Global soccer's players union FIFPRO applauded Thursday's announcement, saying it showed the intent of players and FIFA to work together.
"Through the voice and solidarity of players around the world over months and years of campaigning, significant progress has been made in the conditions, prize money, and prize money redistribution for the 2023 FIFA Women’s World Cup," it said in a statement.
In October, 150 players wrote to FIFA seeking equal Women's World Cup conditions.
NO SAUDI SPONSORS
Visit Saudi will not be a sponsor at the women’s World Cup in Australia and New Zealand later this year, but Infantino has not ruled out future commercial opportunities for gulf nation in women’s football.
The Saudi Arabia tourism board had been touted as a potential sponsor of the expanded 32-team tournament, which drew sharp criticism from a number of quarters, though Infantino says it is all a "storm in a tea cup".

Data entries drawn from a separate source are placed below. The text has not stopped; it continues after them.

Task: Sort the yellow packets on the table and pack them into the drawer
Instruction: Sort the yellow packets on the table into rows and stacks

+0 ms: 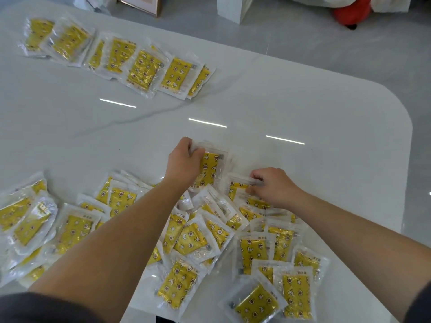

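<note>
Dozens of crinkly clear-and-yellow packets (189,241) heaped the near edge of the glossy white tabletop (303,108), its far corner rounded, open surface lying between them and a far row (144,68). The left grip (184,159) clamped a star-printed packet (211,169); the right grip (272,185) pinched a second packet (238,185).

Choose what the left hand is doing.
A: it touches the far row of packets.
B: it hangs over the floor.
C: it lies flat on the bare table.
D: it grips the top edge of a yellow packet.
D: the left hand curls its fingers over the clear top edge of a yellow packet at the far side of the near pile; the far row lies well apart from it.
</note>
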### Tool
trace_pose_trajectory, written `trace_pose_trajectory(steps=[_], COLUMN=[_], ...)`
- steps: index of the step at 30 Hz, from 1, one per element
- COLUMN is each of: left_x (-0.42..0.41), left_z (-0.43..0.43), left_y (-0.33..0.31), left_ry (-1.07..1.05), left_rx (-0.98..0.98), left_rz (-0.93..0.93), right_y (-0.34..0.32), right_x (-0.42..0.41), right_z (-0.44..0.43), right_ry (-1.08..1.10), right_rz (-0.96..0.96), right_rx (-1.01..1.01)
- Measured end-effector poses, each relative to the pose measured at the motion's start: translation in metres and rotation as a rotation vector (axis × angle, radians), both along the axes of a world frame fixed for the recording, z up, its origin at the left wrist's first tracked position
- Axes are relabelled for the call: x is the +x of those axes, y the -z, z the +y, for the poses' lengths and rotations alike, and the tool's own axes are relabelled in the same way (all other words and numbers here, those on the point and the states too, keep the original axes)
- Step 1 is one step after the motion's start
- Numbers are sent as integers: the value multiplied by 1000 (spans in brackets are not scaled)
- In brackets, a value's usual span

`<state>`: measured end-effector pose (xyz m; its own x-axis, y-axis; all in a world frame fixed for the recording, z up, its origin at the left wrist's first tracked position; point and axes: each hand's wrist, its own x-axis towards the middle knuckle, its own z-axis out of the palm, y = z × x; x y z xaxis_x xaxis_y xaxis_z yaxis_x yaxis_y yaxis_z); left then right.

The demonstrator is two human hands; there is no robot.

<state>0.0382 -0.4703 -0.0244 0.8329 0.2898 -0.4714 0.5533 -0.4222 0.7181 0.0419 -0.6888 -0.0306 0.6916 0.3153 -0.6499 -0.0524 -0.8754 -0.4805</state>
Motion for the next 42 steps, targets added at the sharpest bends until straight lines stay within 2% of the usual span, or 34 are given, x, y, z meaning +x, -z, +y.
trace_pose_trajectory(steps=[4,10,15,25,29,35,39,42], left_x=[8,46,101,220,249,248,225,198], left_z=[15,43,62,73,78,83,81,75], left_y=[-5,-9,-14,-4,11,27,25,16], left_ry=[-72,-90,-69,119,147,167,200,203], left_rx=[8,34,69,168,269,334,378,380], left_rz=[-13,-28,-73,-104,-110,-128,-199,-268], right_y=[-9,-24,-28,0,15,29,18,14], right_x=[6,60,117,222,251,247,225,198], right_z=[1,7,22,61,77,77,71,63], right_ry=[118,435,590,545,434,384,297,273], right_rz=[30,-129,-136,-172,-289,-438,-503,-506], right_rx=[126,245,280,192,95,-5,-89,-79])
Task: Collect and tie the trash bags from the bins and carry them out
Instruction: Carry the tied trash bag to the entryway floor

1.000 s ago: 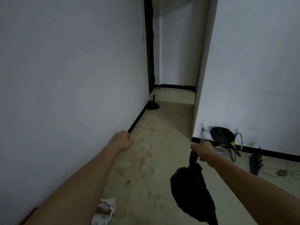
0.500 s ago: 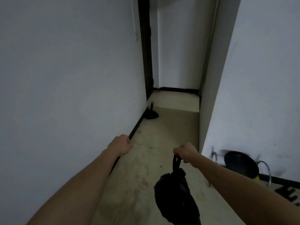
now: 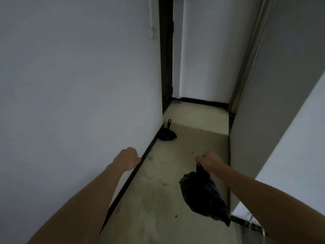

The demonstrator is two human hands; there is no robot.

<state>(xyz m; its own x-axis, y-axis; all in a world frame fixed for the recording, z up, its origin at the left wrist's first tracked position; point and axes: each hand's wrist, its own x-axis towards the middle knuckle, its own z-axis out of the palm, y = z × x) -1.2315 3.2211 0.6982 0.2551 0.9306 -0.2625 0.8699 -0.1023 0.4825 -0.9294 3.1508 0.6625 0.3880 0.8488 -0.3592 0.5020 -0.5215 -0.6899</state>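
Narrow hallway [image 3: 193, 118]: right grip [image 3: 208, 161] clutches crumpled, knotted black bag [image 3: 202, 194]; left grip [image 3: 128, 158] fisted, empty.

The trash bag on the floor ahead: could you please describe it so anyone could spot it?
Follow the left wall to its far corner. A small black trash bag sits there against the skirting. Unlike the carried bag in the right hand, it rests on the floor, handle loop upright.

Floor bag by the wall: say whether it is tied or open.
Tied, it seems: the bag is gathered at the neck, with a loop sticking up.
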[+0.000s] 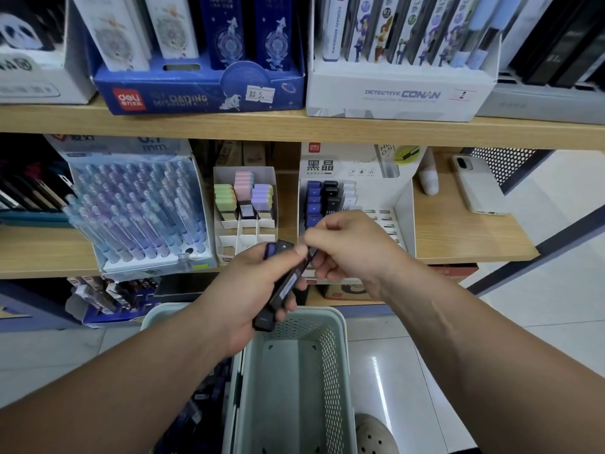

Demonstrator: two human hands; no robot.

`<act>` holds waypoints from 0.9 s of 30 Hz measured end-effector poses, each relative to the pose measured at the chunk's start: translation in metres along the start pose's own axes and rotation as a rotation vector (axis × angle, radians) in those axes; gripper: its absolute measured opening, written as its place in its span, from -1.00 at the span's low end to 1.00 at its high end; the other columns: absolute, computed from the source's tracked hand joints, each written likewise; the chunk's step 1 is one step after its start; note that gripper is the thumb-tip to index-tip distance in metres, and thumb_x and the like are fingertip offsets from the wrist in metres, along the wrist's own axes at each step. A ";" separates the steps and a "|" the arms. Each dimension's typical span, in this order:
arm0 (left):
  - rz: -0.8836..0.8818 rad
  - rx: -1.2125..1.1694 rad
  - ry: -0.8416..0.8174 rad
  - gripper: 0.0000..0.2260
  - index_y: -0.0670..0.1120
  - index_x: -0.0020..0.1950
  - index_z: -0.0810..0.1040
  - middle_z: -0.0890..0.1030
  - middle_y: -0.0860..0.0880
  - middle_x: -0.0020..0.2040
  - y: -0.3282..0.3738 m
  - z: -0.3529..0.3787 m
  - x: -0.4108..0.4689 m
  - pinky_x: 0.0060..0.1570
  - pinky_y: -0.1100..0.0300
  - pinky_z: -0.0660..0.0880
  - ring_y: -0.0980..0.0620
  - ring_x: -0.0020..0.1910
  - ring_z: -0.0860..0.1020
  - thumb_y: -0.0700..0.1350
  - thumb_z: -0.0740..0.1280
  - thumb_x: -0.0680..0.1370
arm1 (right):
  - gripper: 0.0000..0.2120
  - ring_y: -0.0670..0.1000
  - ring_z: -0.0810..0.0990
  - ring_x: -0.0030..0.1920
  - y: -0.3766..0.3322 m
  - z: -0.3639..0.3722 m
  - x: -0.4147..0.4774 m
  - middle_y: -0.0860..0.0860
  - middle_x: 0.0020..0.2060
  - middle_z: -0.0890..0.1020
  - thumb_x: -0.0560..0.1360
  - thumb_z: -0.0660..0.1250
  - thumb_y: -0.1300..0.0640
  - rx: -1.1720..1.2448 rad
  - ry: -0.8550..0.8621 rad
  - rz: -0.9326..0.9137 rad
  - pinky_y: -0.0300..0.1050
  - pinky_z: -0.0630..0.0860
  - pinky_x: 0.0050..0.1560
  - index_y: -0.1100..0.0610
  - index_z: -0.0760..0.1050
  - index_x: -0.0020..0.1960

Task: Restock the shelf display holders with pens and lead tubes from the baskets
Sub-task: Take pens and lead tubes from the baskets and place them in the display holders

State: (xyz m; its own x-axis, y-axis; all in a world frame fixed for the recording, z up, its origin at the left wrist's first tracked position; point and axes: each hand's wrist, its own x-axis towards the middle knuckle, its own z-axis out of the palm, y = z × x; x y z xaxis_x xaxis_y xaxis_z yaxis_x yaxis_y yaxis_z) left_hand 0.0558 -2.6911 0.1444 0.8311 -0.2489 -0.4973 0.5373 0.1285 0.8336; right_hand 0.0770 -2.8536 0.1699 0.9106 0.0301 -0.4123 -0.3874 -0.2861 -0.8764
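Shelf [458,240]; two hands [255,283] [347,247] grip lead tubes [288,286]

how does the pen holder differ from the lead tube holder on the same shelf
The pen holder is nearly full, one front hole empty; the lead tube holder has many empty slots on its right. The pen holder's pens are translucent blue-purple and stand tilted back; the lead tube holder's lead tubes are opaque blue and black, stacked in columns. Both are white card displays on one wooden shelf.

White phone [478,188] far rt, lying flat; pastel erasers [244,194] in box [226,174], ctr; shoe [373,435] on tile floor [540,306]
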 end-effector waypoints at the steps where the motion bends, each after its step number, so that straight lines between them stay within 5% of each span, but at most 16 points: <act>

The greatest ire came from Football Australia, who said there was an "overwhelming consensus that this partnership does not align with our collective vision for the tournament and falls short of our expectations".
Other leading figures in the women's game also criticised the plan, including veteran US forward Alex Morgan (33), who said it 'morally' did not make sense.
"There were discussions with Visit Saudi, but in the end these did not lead to a contract. So it was a storm in a tea cup," Infantino said.
"But having said that, FIFA is an organisation made up of 211 countries. There is nothing wrong with taking sponsorships from Saudi Arabia, China, United States of America, Brazil or India."
Infantino added that critics of the potential sponsorship ignored the commercial arrangements that already exist between companies in Saudi Arabia and Australia.
"When it comes to Australia, they have trade with Saudi Arabia (worth) $1.5-billion per year. This doesn’t seem to be a problem?
"There is a double standard which I really do not understand. There is no issue, there is no contract, but of course we want to see how we can involve Saudi sponsors, and those from Qatar, in women's football generally," he said.
"This year we will have the women's World Cup. This should be a celebration of women, it has to be. And yet there's this negativity which always comes out. Why is that?
"Why can we not try a little bit to focus on the positive."
Saudi Arabia Crown Prince Mohammed bin Salman has introduced reforms allowing women greater control over their lives in recent years but men still retain a tight grip on power in the kingdom.